Though they may not be able to tell the Washington Monument from the Lincoln Memorial, let alone get their heads around the idea of federalism, foreigners are watching the U.S. government shutdown with a combination of bemusement and trepidation.
Those living abroad are getting mostly factual news accounts about the shutdown, though opinion, feature and profile treatment is another matter.
Texas Sen. Ted Cruz serves as a lightning rod for a great deal of negative foreign attention,according to Foreign Policy magazine.
There was the gripping profile of Cruz in the French newsweekly Le Point under the headline, "Ted Cruz: The Man Who Blocked America," which paints the senator as telegenic, arrogant and intransigent – a man who "plays on the fear of his colleagues."
The Germany weekly Der Spiegel refers to the entire GOP as "Die Kamikaze Partei." And the left-leaning Europa newspaper portrays Cruz as a menacing agent of chaos, according to Foreign Policy.

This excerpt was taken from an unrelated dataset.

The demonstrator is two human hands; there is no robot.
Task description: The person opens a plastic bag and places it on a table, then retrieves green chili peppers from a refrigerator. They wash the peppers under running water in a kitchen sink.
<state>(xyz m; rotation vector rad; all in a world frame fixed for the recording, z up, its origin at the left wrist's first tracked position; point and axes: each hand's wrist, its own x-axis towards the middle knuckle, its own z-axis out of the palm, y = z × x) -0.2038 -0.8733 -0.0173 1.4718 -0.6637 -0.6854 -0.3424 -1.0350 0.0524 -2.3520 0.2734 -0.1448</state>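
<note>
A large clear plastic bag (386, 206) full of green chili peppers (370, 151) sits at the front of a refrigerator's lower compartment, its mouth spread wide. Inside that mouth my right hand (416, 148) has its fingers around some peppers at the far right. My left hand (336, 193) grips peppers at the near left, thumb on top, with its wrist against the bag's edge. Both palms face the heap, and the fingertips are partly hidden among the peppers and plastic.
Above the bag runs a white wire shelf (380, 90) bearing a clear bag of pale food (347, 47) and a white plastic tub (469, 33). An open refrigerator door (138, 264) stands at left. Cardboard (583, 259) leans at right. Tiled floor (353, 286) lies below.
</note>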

Canadian coverage zooms in on the fact that Cruz was born in Calgary, Alberta, Canada. The neighbors to the north also find Cruz's lack of party discipline odd. "There is no equivalent in any major Canadian political party," to the "Tea Party hardliner," Jonathan Kay, a columnist for The National Post writes.
The BBC recalls
that fellow Republican Sen. John McCain of Arizona once dismissed Cruz as a "wacko bird."
Over in the Middle East, Cruz is still hardly a household name. He was quoted favorably in the Arab press for his opposition to U.S. involvement in Syria. He garnered slight attention in Israel over remarks, carried in The Times of Israel
, made on the Senate floor during his recent marathon speech, seemingly equating himself to those who stood up to the Nazis.
"If you go to the 1940s, Nazi Germany. Look, we saw in Britain, Neville Chamberlain, who told the British people, 'Accept the Nazis. Yes, they'll dominate the continent of Europe but that's not our problem. Let's appease them. Why? Because it can't be done. We can't possibly stand against them."
But not all the coverage runs from outright hostile to mildly unflattering. Blogging in London's Daily Telegraph
, Nile Gardiner, a Washington-based analyst who once worked as an aide to Margaret Thatcher, was laudatory.
Describing Cruz as a "conviction politician" who "isn't afraid to take on the establishment of his own party," Gardiner extolled Cruz's willingness to "fight tooth and nail against" the big government agenda.